The promotion of post-Cubist artists and the rationalist aesthetics of Purism and Functionalism were the main focuses of Christian Zervos’ art magazine and publishing house Cahiers d’art (1926-1969). However, in addition to these aspects, Cahiers d’art also showed a multi-cultural openness covering both non-European cultures and the pre- and protohistoric arts of the Mediterranean. In this context, recent scholarly work often highlighted the journal’s anticlassical stance. In this presentation, I will attempt to relativize this approach, by showing that Zervos’ account of pre- and proto-historic art was not founded on the notion of an evolutionary split and on a univocal anti-classical stance, but rather on the continuity between the classical and deep past. In this way, I will make the case that Zervos bridged – both archaeologically and visually – the gap between prehistory, classical Greece, and modern production.
Jean-Michel Galland (docteur en histoire, École des Chartes) : « Le ‘retour à l’antique’ en France pendant l’entre-deux-guerres au travers des revues d’art et des livres
Il est généralement question, en littérature ou en art, d’un « retour à l’antique » pendant l’entre-deux-guerres, et d’un « retour à l’antique » appréhendé en tant qu’une composante d’un « retour à l’ordre » qui se serait produit à cette période. Nous questionnons précisément ces deux notions de « retour » dans cet exposé dont l’objet est de présenter un panorama et une analyse, textes et images, des recours, pendant l’entre-deux-guerres, à l’antiquité au travers des revues d’art et des livres illustrés publiés en France à cette période. Une présentation rapide est d’abord faite de l’approche choisie pour mener cette recherche, une approche récemment développée sur la base de la théorie des champs du sociologue Pierre Bourdieu. Nous justifions ensuite le choix des neuf revues d’art sélectionnées pour cette étude, telles que L’Esprit nouveau, Les Cahiers d’art ou Minotaure, puis nous décrivons les différentes bases de données établies dans ce cadre. La base couvrant les revues d’art compile et analyse tous les articles ayant trait à l’antiquité gréco-romaine publiés dans ces revues au cours de la période considérée. Nous rendons compte ensuite des résultats de l’exploitation de ces bases en identifiant, pour chacun des quatre secteurs du champ artistique, les formes de recours à l’antique (univers grec ou latin, orientations esthétiques et idéologiques, etc.) véhiculées par les livres illustrés et par les revues « positionnés » sur la zone considérée, dressant ainsi un panorama à travers le champ de ces recours. Nous mettons alors en évidence la cohérence de ce panorama, en montrant que les formes de recours se répartissent dans la structure en concordance avec les valeurs esthétiques et sociétales qui la sous-tendent. Nous montrons également comment cette répartition spatiale s’inscrit dans l’histoire, récente ou plus lointaine, du champ, corroborant ainsi la « loi du changement » observée pour tous les champs culturels. Nous revenons en conclusion sur les notions de « retour à l’antique » et de « retour à l’ordre » pendant l’entre-deux-guerres et sur les raisons de leur succès critique.

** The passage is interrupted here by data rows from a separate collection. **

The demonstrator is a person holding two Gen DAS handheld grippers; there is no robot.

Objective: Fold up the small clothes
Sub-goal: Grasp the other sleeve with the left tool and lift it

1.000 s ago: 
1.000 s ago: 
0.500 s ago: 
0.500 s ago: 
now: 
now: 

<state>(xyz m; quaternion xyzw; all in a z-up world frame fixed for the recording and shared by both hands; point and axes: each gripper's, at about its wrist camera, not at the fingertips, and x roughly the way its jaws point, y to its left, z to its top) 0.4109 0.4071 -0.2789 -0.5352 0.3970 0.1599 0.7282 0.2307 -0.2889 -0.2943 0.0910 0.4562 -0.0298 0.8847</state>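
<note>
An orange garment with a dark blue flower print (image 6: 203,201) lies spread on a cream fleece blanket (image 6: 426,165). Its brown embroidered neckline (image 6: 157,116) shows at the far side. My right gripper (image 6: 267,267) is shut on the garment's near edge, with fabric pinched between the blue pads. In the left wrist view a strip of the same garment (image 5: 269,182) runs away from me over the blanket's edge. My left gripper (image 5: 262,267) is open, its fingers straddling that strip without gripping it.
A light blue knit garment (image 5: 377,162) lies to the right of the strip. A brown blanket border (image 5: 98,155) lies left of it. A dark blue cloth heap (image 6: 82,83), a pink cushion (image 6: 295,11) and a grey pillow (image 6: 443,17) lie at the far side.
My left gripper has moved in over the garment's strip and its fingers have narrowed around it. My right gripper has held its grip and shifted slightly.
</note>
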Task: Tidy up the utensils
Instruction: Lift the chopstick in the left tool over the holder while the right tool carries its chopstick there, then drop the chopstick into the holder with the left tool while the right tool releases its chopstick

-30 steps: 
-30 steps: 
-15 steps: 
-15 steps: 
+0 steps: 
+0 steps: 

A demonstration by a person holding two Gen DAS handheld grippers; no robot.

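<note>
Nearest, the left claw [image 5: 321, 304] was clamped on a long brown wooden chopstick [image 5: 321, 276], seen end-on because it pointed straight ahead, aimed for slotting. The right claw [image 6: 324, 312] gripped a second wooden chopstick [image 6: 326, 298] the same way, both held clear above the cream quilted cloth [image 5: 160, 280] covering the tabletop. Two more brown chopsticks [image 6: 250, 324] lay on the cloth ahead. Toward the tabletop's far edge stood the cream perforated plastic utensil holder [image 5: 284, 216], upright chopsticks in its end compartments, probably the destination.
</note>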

In literature and art, we generally talk of a « return to antiquity » during the interwar period, and of a « return to antiquity » understood as part of a « return to order » that occurred during this period. We will examine these two notions of « return » in this presentation, which aims to provide an overview and analysis, in text and image, of the use of antiquity in art magazines and illustrated books published in France between the two wars. We begin with a brief presentation of the approach chosen to conduct this research, an approach recently developed on the basis of sociologist Pierre Bourdieu’s field theory. We then justify the choice of nine art magazines for this study, such as L’Esprit nouveau, Les Cahiers d’art and Minotaure, and describe the various databases established for this purpose. The database covering art magazines compiles and analyzes all articles on Greco-Roman antiquity published in these magazines during the period under. We then report on the results of using these databases, identifying, for each of the four sectors of the artistic field, the forms of recourse to antiquity (Greek or Latin universe, aesthetic and ideological orientations, etc.) conveyed by the illustrated books and magazines « positioned » in the area, thus drawing up a panorama across the field of these recourses. We then highlight the coherence of this panorama, showing that the forms of recourse are distributed throughout the structure in accordance with the aesthetic and societal values that underpin it. We also show how this spatial distribution is part of the field’s recent or more distant history, thus corroborating the « law of change » observed for all cultural fields. In conclusion, we return to the notions of « return to antiquity » and « return to order » during the interwar period, and the reasons for their critical success.
Organisateurs :
Hélène Védrine (Sorbonne Université, CELLF 19-21)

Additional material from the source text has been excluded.